#### Problem:
Scan the entries below and report only how many lines contain "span".

#### Records to process:
=====
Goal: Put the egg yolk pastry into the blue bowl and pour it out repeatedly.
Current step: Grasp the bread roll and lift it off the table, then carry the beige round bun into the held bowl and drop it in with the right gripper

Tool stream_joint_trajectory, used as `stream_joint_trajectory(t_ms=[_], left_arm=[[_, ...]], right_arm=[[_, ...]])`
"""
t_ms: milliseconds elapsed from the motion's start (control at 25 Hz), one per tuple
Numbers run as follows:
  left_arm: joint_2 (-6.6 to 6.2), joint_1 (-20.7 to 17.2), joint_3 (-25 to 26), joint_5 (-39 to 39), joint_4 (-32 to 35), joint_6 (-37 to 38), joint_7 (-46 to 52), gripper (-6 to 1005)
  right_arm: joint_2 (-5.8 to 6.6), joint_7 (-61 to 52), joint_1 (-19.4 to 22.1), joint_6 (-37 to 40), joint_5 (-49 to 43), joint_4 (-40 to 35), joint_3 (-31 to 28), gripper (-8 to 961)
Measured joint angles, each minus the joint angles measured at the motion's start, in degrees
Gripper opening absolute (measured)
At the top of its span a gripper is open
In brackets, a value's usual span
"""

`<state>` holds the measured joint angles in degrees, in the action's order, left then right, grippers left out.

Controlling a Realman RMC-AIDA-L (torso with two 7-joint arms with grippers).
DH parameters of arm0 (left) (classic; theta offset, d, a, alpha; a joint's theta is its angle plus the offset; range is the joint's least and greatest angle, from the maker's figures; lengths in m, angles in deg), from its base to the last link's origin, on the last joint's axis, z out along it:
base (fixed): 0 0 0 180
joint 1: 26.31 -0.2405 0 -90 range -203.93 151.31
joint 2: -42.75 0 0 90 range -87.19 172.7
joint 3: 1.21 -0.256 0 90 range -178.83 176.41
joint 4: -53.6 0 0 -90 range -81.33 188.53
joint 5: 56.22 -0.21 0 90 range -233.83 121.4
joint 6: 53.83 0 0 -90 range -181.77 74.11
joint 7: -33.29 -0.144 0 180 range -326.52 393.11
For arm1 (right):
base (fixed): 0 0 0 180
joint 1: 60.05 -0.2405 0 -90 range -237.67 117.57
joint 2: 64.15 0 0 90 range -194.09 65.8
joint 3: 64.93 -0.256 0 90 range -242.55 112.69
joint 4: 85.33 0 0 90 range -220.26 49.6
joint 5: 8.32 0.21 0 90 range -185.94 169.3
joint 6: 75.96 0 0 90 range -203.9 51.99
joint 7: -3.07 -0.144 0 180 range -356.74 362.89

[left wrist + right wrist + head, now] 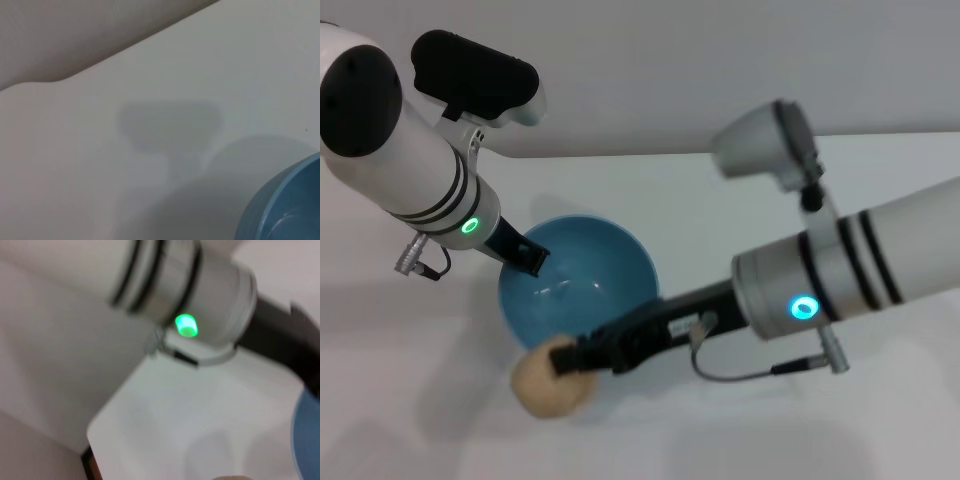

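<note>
The blue bowl (590, 275) stands upright on the white table. My left gripper (528, 257) holds the bowl's left rim, with one dark finger inside the wall. The bowl's rim also shows in the left wrist view (282, 205) and as a blue edge in the right wrist view (309, 440). The egg yolk pastry (545, 392), a pale tan ball, is just outside the bowl's near-left rim. My right gripper (563, 360) is shut on its top. I cannot tell whether the pastry rests on the table or hangs just above it.
The white table (720, 430) ends at a far edge against a grey wall (650, 70). In the right wrist view, my left forearm with its green light (185, 325) hangs over the table's corner.
</note>
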<state>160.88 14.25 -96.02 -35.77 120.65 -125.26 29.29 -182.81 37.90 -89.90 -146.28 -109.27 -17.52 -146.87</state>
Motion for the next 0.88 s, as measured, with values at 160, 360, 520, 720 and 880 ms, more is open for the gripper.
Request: stream_joint_trajectory(t_ms=[160, 360, 520, 720, 880], left_arm=[[0.00, 0.3, -0.5, 0.2, 0.0, -1.0, 0.0, -1], [0.07, 0.9, -0.8, 0.4, 0.0, -3.1, -1.4, -1], [0.14, 1.6, -1.2, 1.0, 0.1, -4.2, -2.0, -1], [0.22, 2.2, -1.6, 2.7, 0.2, -5.0, -2.7, -1], [0.22, 2.3, -1.8, 5.1, 0.3, -5.4, -4.2, -2]], right_arm=[[0.06, 0.8, 1.8, -1.4, 0.8, 3.4, -4.3, 118], [0.24, 1.1, 2.5, -1.7, -0.5, 4.1, -7.1, 91], [0.28, 0.8, 2.7, -1.9, -3.8, 3.8, -8.0, 66], [0.23, 0.1, 2.5, -1.9, -7.3, 2.3, -9.5, 54], [0.26, 0.1, 2.2, -1.7, -7.8, 0.7, -10.3, 47]])
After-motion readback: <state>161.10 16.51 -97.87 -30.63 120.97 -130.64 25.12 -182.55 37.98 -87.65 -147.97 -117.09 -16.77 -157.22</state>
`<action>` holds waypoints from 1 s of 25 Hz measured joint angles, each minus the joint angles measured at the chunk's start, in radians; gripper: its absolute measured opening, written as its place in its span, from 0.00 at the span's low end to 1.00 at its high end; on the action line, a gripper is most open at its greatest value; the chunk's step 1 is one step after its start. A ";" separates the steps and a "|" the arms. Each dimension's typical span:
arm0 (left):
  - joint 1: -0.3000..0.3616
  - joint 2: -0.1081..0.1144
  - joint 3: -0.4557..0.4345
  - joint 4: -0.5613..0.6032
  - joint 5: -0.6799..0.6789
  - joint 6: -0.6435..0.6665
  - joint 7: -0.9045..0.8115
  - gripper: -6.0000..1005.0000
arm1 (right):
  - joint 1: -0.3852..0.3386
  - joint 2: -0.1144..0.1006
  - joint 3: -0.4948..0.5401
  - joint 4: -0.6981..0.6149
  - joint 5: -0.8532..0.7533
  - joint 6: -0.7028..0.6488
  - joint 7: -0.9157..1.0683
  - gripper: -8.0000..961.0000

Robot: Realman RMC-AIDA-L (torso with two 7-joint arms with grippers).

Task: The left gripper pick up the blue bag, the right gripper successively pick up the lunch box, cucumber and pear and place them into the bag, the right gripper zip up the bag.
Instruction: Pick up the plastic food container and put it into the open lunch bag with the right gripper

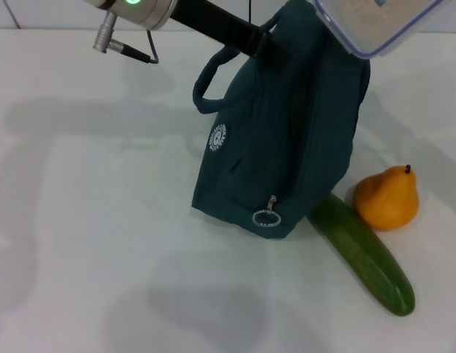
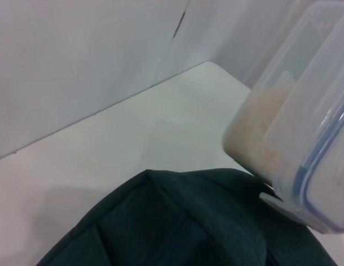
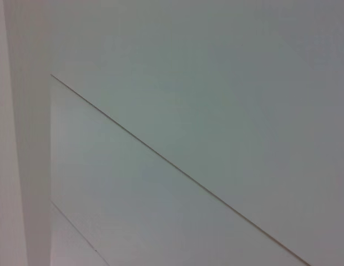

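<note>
Teal blue bag (image 1: 287,140) with unreadable round white logo (image 1: 218,137), lunch box (image 1: 371,22) above

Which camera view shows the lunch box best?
The left wrist view: the lunch box fills its side, tilted over the blue bag, with pale contents visible. The head view shows only one corner; the right wrist view shows none.

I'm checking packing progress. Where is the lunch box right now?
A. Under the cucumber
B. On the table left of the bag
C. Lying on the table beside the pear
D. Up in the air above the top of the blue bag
D: the lunch box is tilted above the top of the blue bag, off the table, while the cucumber and pear lie on the table beside the bag.
</note>
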 joint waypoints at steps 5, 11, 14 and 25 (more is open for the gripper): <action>-0.014 0.000 -0.003 0.000 -0.003 0.000 -0.007 0.04 | 0.008 0.000 -0.001 0.004 -0.003 0.017 -0.008 0.11; -0.023 0.002 -0.005 -0.001 -0.004 0.000 -0.016 0.04 | 0.011 0.000 -0.013 0.005 -0.006 0.041 -0.013 0.11; -0.027 0.005 -0.006 -0.001 -0.005 0.000 -0.020 0.04 | 0.011 0.000 -0.018 0.013 -0.007 0.053 -0.023 0.11; -0.043 0.009 -0.006 -0.001 -0.030 0.000 -0.034 0.04 | -0.001 0.000 -0.040 0.038 -0.009 0.095 -0.051 0.11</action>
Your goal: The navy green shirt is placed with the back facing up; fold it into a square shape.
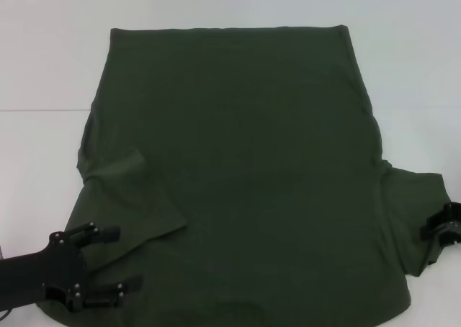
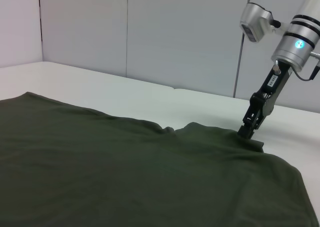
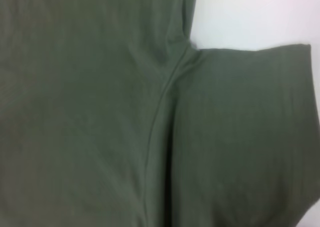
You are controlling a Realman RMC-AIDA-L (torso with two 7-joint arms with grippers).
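Note:
The navy green shirt [image 1: 245,161] lies spread flat on the white table, plain side up, with its hem at the far side. Its left sleeve [image 1: 133,197] is folded inward onto the body. My left gripper [image 1: 130,257] is open just over the shirt's near left corner, holding nothing. The right sleeve [image 1: 418,212] lies spread out to the side. My right gripper [image 1: 436,230] is at that sleeve's outer edge; in the left wrist view the right gripper [image 2: 248,131] touches the cloth [image 2: 100,162] there. The right wrist view shows only the sleeve [image 3: 250,127] and its armpit seam.
Bare white table [image 1: 43,68] surrounds the shirt on the left, far and right sides. Grey wall panels [image 2: 150,37] stand behind the table on the right arm's side.

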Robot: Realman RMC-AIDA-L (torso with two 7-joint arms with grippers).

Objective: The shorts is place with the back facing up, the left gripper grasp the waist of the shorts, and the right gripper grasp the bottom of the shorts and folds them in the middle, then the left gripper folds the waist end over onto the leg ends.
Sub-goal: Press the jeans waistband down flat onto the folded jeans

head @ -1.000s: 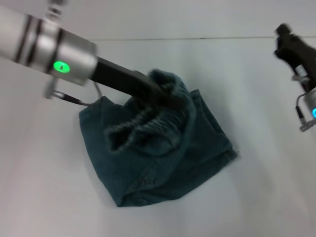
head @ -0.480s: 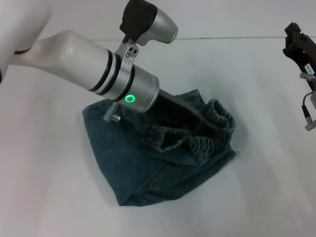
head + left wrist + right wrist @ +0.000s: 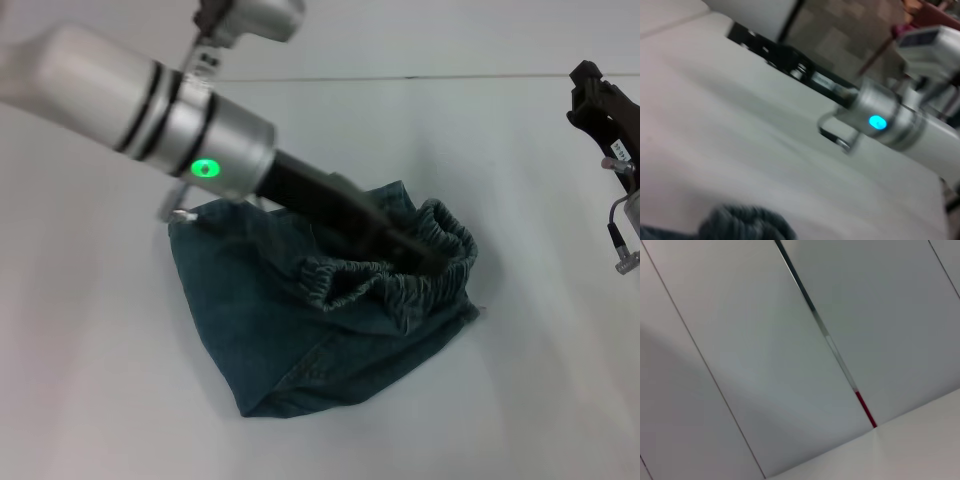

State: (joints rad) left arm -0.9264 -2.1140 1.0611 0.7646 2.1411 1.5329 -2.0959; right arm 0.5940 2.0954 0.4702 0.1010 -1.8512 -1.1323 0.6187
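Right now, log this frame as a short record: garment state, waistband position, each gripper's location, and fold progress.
garment: shorts, denim, folded into a bundle on the white table
waistband: waist of the shorts, gathered band lying over the bundle's right side
left gripper: left gripper low at the waistband, finger state unclear
right gripper: right gripper raised at the right edge, away from the shorts
fold progress: waist end brought across, not flattened

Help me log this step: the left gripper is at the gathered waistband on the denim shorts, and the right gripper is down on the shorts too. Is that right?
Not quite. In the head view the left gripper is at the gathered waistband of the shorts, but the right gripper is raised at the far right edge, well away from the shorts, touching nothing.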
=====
#### Output for this task:
3